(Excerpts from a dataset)
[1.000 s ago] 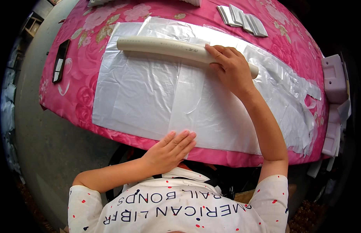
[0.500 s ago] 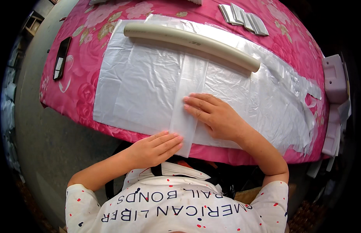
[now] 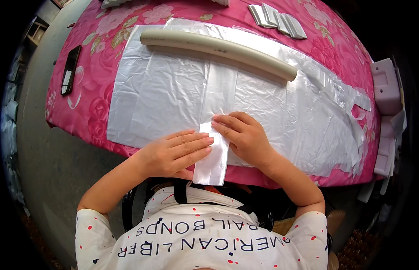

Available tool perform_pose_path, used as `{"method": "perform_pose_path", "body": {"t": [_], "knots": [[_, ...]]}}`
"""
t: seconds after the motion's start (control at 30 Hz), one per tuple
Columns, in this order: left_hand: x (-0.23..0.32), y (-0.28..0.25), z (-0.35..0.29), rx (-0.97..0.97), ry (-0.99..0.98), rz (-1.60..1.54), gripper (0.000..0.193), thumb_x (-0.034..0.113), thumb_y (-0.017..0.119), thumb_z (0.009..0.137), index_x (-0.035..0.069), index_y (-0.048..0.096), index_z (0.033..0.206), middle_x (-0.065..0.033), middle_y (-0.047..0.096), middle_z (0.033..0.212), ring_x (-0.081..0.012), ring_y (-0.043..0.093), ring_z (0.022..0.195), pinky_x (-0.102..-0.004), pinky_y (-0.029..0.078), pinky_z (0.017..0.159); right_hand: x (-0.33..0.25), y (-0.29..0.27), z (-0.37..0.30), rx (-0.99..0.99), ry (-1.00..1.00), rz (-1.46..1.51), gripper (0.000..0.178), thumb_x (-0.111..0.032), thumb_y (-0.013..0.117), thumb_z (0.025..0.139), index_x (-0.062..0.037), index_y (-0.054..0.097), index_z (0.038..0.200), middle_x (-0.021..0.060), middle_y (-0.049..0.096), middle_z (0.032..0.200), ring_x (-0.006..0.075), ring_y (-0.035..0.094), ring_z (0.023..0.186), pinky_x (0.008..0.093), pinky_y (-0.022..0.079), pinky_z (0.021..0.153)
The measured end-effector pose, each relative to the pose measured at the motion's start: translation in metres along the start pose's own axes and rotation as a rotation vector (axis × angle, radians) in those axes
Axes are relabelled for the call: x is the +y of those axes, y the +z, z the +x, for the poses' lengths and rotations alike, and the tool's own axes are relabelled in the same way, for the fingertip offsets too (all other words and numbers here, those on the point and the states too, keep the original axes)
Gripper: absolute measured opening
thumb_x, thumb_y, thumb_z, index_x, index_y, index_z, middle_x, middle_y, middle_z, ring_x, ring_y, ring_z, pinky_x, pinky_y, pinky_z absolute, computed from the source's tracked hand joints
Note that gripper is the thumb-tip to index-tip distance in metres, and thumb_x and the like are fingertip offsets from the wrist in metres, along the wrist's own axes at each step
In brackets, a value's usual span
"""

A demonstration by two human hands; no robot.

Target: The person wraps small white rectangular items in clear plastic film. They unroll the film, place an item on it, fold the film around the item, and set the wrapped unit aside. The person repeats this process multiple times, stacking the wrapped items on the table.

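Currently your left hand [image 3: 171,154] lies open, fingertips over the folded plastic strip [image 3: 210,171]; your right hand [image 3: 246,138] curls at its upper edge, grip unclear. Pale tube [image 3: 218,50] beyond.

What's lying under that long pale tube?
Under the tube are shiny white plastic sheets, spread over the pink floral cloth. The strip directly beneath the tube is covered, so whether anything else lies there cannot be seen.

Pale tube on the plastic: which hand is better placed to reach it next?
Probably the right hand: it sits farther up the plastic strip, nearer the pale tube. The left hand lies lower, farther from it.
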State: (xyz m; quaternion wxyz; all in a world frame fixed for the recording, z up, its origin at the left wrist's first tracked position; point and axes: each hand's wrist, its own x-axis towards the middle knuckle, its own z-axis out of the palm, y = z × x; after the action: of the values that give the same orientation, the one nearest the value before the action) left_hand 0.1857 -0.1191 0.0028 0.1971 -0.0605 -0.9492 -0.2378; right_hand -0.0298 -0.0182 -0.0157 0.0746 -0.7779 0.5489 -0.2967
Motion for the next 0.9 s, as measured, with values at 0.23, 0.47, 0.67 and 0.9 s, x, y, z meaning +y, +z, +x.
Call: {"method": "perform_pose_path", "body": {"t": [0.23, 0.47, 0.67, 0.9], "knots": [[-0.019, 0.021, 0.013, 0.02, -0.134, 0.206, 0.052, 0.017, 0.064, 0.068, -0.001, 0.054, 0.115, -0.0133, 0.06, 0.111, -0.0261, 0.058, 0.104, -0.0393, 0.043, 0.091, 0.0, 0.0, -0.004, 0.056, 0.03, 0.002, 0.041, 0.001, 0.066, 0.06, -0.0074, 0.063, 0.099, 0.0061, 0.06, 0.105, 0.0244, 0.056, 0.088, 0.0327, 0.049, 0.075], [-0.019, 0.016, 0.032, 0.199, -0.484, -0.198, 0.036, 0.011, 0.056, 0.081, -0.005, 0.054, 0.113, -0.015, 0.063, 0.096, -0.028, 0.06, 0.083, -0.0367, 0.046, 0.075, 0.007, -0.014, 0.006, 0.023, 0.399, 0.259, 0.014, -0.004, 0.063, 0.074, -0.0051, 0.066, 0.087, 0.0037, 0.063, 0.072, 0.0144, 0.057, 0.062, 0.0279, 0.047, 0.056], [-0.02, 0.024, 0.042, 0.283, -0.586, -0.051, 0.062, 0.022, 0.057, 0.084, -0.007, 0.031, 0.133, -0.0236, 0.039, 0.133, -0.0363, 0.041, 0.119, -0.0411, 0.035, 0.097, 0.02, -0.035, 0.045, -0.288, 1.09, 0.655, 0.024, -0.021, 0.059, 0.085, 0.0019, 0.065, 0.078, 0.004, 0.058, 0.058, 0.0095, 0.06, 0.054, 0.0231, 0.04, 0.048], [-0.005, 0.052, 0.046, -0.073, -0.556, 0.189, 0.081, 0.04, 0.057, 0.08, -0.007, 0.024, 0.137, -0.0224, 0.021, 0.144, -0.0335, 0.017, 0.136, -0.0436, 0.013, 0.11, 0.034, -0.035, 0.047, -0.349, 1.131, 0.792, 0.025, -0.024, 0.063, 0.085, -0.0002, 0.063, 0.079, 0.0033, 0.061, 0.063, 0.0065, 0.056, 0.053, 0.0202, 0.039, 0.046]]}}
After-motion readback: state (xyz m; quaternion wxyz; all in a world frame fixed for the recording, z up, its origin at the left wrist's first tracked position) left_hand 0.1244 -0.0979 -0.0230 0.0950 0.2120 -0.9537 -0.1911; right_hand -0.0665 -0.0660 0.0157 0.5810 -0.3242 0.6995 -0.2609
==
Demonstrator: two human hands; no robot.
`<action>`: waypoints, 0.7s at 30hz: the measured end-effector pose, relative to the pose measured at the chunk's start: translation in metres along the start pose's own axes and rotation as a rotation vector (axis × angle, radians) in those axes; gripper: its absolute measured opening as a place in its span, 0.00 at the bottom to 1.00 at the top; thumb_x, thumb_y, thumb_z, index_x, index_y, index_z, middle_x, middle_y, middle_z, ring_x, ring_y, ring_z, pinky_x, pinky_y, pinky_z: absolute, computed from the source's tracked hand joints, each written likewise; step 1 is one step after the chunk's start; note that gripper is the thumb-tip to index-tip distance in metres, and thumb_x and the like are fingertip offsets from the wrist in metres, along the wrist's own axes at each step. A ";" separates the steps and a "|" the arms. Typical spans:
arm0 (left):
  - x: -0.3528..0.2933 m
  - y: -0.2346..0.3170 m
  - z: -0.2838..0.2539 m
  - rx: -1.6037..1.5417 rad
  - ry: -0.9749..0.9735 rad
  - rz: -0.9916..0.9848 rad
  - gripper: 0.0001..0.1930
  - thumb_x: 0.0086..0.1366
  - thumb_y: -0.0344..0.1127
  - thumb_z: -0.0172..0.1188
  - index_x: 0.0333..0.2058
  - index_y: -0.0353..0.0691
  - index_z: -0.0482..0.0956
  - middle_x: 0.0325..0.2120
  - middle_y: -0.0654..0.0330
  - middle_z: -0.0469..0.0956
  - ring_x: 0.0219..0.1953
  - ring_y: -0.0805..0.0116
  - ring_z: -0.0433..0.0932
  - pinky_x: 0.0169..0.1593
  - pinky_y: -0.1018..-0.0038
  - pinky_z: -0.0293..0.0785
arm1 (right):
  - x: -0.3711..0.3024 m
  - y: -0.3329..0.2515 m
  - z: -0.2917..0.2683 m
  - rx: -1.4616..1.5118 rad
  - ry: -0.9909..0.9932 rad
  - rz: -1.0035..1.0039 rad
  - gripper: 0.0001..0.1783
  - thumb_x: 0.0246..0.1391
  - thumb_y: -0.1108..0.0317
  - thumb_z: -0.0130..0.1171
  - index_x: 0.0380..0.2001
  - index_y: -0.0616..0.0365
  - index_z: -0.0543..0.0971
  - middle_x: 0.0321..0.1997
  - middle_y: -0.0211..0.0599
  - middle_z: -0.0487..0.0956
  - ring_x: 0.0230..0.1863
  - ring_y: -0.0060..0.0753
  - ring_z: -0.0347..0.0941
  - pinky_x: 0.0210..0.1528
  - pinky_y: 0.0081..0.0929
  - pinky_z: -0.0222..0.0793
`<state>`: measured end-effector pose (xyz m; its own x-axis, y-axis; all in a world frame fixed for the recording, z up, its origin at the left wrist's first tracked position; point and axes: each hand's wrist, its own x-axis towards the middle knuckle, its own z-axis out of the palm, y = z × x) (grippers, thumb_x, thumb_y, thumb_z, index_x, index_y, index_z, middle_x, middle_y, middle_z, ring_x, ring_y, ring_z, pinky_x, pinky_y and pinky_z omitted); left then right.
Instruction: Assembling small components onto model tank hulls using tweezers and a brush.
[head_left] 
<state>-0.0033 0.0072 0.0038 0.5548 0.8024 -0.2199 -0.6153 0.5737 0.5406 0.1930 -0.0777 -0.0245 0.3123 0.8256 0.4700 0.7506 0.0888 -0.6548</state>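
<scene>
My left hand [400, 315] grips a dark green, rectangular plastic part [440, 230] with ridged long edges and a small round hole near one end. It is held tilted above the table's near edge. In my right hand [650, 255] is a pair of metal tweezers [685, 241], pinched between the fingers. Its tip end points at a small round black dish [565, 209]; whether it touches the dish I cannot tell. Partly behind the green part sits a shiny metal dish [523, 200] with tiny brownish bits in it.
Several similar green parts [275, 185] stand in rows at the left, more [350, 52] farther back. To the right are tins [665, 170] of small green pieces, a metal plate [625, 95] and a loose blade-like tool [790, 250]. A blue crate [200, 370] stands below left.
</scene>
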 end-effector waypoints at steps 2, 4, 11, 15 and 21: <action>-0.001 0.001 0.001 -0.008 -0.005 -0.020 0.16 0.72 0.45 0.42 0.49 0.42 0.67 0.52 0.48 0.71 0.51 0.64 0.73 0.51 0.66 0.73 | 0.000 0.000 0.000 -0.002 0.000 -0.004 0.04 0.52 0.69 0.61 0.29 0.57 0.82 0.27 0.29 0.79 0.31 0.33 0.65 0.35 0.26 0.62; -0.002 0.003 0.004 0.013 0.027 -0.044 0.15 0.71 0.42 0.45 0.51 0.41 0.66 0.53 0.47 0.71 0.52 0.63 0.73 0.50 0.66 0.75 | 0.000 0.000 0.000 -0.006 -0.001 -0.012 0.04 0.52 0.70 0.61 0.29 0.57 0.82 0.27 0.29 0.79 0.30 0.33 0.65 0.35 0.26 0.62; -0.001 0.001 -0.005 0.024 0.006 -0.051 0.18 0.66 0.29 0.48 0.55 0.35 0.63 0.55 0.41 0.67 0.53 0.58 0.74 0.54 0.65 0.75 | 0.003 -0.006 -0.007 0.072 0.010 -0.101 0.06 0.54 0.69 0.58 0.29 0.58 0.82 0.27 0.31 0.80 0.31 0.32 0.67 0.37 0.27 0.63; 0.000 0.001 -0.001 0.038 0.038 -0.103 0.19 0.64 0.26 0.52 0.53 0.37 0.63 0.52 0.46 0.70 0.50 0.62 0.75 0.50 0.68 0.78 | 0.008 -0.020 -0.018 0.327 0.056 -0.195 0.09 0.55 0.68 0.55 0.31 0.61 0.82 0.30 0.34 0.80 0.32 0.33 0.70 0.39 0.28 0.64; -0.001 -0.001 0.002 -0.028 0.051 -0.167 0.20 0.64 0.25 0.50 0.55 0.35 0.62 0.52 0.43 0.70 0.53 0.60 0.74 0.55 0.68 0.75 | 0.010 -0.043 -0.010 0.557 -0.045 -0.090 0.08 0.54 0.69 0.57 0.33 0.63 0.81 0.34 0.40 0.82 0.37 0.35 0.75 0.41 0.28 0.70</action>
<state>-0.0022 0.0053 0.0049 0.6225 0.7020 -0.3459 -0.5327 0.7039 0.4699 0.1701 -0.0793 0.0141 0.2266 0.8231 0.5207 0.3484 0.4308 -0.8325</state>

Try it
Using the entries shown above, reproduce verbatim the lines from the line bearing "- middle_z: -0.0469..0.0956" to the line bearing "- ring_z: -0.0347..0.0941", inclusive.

Exercise solution
  - middle_z: -0.0469..0.0956
  - ring_x: 0.0219..0.1953
  - ring_y: -0.0805..0.0116
  - ring_z: -0.0433..0.0932
  - pinky_x: 0.0169..0.1593
  - pinky_y: -0.1018..-0.0038
  - pinky_z: -0.0293..0.0785
arm1 (right):
  - x: -0.3711..0.3024 m
  - y: -0.3329..0.2515 m
  - z: -0.2917..0.2683 m
  - rx: -1.4616..1.5118 rad
  - ry: -0.9909..0.9932 rad
  - rz: -1.0035..1.0039 rad
  - gripper: 0.0001..0.1783
  - thumb_x: 0.0246..0.1391
  - thumb_y: -0.1108..0.0317
  - thumb_z: -0.0130..0.1171
  - index_x: 0.0380..0.2001
  - index_y: -0.0616..0.0365
  - index_z: -0.0543..0.0971
  - middle_x: 0.0321..0.1997
  - middle_y: -0.0211..0.0599
  - middle_z: -0.0487..0.0956
  - ring_x: 0.0230..0.1863
  - ring_y: -0.0060..0.0753
  - ring_z: -0.0347..0.0941

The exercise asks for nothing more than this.